Task prompt » The complete listing should be transcribed precisely.

Information supplied »
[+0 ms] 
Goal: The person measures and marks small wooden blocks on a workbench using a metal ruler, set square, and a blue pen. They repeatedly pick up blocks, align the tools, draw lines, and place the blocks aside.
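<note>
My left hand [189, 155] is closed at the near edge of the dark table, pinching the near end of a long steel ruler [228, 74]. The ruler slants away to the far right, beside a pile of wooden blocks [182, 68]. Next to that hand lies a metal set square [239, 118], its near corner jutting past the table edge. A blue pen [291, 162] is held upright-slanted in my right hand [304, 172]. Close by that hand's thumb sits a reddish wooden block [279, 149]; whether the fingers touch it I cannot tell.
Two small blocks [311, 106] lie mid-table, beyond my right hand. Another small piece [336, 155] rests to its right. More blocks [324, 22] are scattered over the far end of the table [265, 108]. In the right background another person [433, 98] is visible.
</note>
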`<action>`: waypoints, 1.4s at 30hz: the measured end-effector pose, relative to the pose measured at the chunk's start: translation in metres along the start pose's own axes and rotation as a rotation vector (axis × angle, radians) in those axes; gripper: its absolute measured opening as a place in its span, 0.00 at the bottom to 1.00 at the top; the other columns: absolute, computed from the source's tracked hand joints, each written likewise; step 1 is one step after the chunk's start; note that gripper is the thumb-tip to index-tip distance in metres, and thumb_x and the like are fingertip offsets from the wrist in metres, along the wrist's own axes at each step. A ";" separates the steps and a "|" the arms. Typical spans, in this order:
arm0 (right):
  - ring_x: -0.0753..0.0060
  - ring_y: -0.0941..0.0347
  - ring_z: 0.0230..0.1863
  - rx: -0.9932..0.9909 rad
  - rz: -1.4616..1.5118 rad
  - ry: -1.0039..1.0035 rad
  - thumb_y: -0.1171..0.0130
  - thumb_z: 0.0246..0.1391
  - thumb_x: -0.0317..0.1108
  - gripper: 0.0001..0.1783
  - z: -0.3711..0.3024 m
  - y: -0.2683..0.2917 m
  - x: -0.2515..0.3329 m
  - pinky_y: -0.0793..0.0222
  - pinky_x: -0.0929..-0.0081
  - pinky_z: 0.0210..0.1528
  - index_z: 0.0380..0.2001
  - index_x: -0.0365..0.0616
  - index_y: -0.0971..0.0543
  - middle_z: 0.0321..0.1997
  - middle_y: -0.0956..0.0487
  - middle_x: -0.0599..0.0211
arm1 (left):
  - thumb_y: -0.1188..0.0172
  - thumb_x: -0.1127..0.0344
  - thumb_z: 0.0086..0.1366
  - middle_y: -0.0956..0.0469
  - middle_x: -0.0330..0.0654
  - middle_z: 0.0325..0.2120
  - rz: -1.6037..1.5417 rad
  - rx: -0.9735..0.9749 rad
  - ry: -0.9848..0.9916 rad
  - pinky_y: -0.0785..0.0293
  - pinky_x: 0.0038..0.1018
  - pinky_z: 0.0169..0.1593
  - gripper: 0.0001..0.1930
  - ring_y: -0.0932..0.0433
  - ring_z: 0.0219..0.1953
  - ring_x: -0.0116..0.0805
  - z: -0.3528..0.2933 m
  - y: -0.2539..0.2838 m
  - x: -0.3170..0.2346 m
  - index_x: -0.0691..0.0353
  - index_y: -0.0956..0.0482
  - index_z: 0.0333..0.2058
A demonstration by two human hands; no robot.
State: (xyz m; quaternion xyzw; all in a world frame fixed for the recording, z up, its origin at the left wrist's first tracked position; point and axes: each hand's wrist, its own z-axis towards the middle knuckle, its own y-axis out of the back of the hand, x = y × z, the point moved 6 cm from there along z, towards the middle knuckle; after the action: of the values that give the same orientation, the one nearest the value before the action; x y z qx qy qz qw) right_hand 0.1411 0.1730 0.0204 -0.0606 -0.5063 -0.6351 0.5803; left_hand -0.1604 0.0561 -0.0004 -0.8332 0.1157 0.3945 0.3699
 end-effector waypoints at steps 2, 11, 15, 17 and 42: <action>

Expected answer »
[+0 ms] 
Goal: The person measures and marks small wooden blocks on a workbench using a metal ruler, set square, and a blue pen. They repeatedly pick up blocks, align the tools, draw lines, and place the blocks aside.
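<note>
My left hand [189, 155] is closed at the near edge of the dark table, pinching the near end of a long steel ruler [228, 74]. The ruler slants away to the far right, beside a pile of wooden blocks [182, 68]. Next to that hand lies a metal set square [239, 118], its near corner jutting past the table edge. A blue pen [291, 162] is held upright-slanted in my right hand [304, 172]. Close by that hand's thumb sits a reddish wooden block [279, 149]; whether the fingers touch it I cannot tell.
Two small blocks [311, 106] lie mid-table, beyond my right hand. Another small piece [336, 155] rests to its right. More blocks [324, 22] are scattered over the far end of the table [265, 108]. In the right background another person [433, 98] is visible.
</note>
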`<action>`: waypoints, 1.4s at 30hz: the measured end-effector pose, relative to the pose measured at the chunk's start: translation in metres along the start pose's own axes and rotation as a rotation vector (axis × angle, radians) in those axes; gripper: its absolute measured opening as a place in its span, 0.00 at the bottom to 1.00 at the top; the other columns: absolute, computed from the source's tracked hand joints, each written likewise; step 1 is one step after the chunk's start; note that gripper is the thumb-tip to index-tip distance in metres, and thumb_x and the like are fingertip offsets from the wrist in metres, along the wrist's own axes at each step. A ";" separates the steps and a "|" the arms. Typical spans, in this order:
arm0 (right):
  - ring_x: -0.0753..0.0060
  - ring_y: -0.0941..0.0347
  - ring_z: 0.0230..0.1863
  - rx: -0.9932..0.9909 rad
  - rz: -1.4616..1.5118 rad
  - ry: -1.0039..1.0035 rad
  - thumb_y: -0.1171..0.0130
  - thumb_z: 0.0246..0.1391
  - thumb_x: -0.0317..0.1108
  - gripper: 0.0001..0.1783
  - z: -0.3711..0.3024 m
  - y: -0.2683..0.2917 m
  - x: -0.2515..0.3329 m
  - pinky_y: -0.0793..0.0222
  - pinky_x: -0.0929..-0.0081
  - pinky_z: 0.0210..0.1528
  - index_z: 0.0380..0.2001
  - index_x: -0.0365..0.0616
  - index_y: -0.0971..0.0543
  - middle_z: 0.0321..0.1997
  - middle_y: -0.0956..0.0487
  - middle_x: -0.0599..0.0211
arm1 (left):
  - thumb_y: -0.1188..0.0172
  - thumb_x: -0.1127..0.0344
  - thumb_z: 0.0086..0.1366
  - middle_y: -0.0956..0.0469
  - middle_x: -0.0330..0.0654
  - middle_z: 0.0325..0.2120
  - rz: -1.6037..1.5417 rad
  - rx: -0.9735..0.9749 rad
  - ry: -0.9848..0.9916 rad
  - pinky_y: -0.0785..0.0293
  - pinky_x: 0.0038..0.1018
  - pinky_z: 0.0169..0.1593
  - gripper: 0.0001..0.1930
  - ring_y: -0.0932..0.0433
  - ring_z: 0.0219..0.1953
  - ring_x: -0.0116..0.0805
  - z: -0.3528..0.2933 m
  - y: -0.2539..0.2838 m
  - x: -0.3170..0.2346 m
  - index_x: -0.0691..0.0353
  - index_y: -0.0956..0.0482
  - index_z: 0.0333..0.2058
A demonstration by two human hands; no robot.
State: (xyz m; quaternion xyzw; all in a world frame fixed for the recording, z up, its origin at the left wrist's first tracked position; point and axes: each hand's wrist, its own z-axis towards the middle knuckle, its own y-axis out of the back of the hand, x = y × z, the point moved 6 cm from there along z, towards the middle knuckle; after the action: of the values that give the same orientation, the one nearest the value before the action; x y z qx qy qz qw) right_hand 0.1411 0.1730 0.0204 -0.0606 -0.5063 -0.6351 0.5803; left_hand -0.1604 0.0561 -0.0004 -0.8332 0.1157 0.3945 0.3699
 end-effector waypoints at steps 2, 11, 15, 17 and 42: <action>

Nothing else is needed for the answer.